- ASSIGNED TASK: Transcribe each line of the material as it is, and drop any picture.

- STORED DATA:

————————

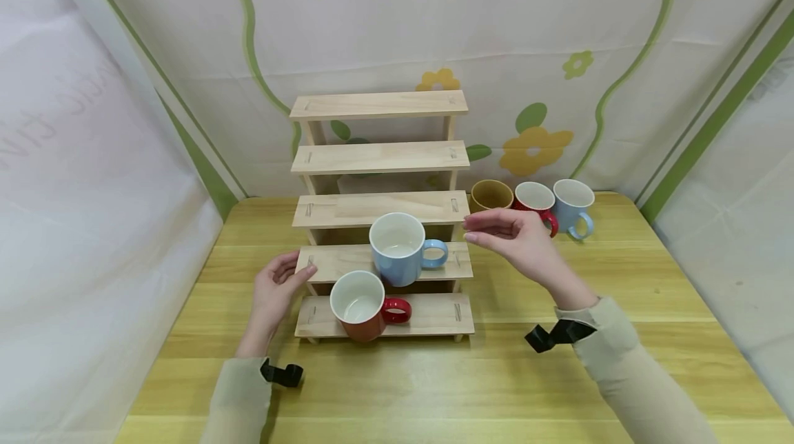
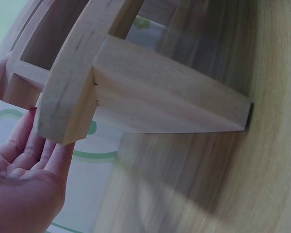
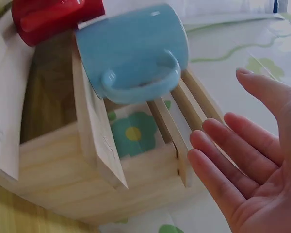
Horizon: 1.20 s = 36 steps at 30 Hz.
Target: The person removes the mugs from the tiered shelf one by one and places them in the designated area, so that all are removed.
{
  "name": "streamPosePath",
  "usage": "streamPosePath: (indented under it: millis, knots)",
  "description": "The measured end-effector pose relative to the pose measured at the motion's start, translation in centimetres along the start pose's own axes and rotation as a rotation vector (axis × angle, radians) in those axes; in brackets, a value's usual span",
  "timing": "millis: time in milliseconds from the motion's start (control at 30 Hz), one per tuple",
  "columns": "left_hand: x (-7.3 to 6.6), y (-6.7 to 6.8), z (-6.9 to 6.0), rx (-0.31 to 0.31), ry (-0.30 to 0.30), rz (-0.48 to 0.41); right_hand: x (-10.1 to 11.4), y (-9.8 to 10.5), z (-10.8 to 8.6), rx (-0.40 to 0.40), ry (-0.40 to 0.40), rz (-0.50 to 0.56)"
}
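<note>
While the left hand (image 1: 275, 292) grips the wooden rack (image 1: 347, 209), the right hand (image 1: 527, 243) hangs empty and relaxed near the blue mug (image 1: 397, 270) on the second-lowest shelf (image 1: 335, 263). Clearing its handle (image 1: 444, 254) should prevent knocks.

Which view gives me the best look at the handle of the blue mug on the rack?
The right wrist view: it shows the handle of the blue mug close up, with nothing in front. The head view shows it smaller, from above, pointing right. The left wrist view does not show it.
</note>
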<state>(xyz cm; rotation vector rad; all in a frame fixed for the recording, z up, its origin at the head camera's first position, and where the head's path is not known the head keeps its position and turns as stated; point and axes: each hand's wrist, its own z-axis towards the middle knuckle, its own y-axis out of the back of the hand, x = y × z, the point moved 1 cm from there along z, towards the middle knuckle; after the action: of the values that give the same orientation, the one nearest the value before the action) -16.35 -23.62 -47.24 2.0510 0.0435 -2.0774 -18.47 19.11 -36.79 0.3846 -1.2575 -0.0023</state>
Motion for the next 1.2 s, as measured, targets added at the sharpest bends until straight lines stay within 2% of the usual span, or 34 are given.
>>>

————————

- RESULT BELOW:
Horizon: 1.20 s = 36 steps at 30 Hz.
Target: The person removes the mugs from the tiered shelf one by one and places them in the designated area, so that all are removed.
{
  "name": "streamPosePath",
  "usage": "streamPosePath: (indented under it: millis, knots)",
  "description": "The measured end-effector pose relative to the pose measured at the motion's start, translation in centimetres along the start pose's own axes and rotation as a rotation vector (axis × angle, radians) in those axes; in brackets, a value's usual span",
  "timing": "millis: time in milliseconds from the motion's start (control at 30 Hz), one per tuple",
  "columns": "left_hand: x (-7.3 to 6.6), y (-6.7 to 6.8), z (-6.9 to 6.0), rx (-0.31 to 0.31), ry (-0.30 to 0.30), rz (-0.48 to 0.41); right_hand: x (-10.1 to 11.4), y (-9.8 to 10.5), z (-10.8 to 8.6), rx (-0.40 to 0.40), ry (-0.40 to 0.40), rz (-0.50 to 0.56)"
}
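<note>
While the left hand (image 1: 275, 292) grips the wooden rack (image 1: 347, 209), the right hand (image 1: 527, 243) hangs empty and relaxed near the blue mug (image 1: 397, 270) on the second-lowest shelf (image 1: 335, 263). Clearing its handle (image 1: 444, 254) should prevent knocks.

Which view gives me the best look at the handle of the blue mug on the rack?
The right wrist view: it shows the handle of the blue mug close up, with nothing in front. The head view shows it smaller, from above, pointing right. The left wrist view does not show it.
</note>
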<state>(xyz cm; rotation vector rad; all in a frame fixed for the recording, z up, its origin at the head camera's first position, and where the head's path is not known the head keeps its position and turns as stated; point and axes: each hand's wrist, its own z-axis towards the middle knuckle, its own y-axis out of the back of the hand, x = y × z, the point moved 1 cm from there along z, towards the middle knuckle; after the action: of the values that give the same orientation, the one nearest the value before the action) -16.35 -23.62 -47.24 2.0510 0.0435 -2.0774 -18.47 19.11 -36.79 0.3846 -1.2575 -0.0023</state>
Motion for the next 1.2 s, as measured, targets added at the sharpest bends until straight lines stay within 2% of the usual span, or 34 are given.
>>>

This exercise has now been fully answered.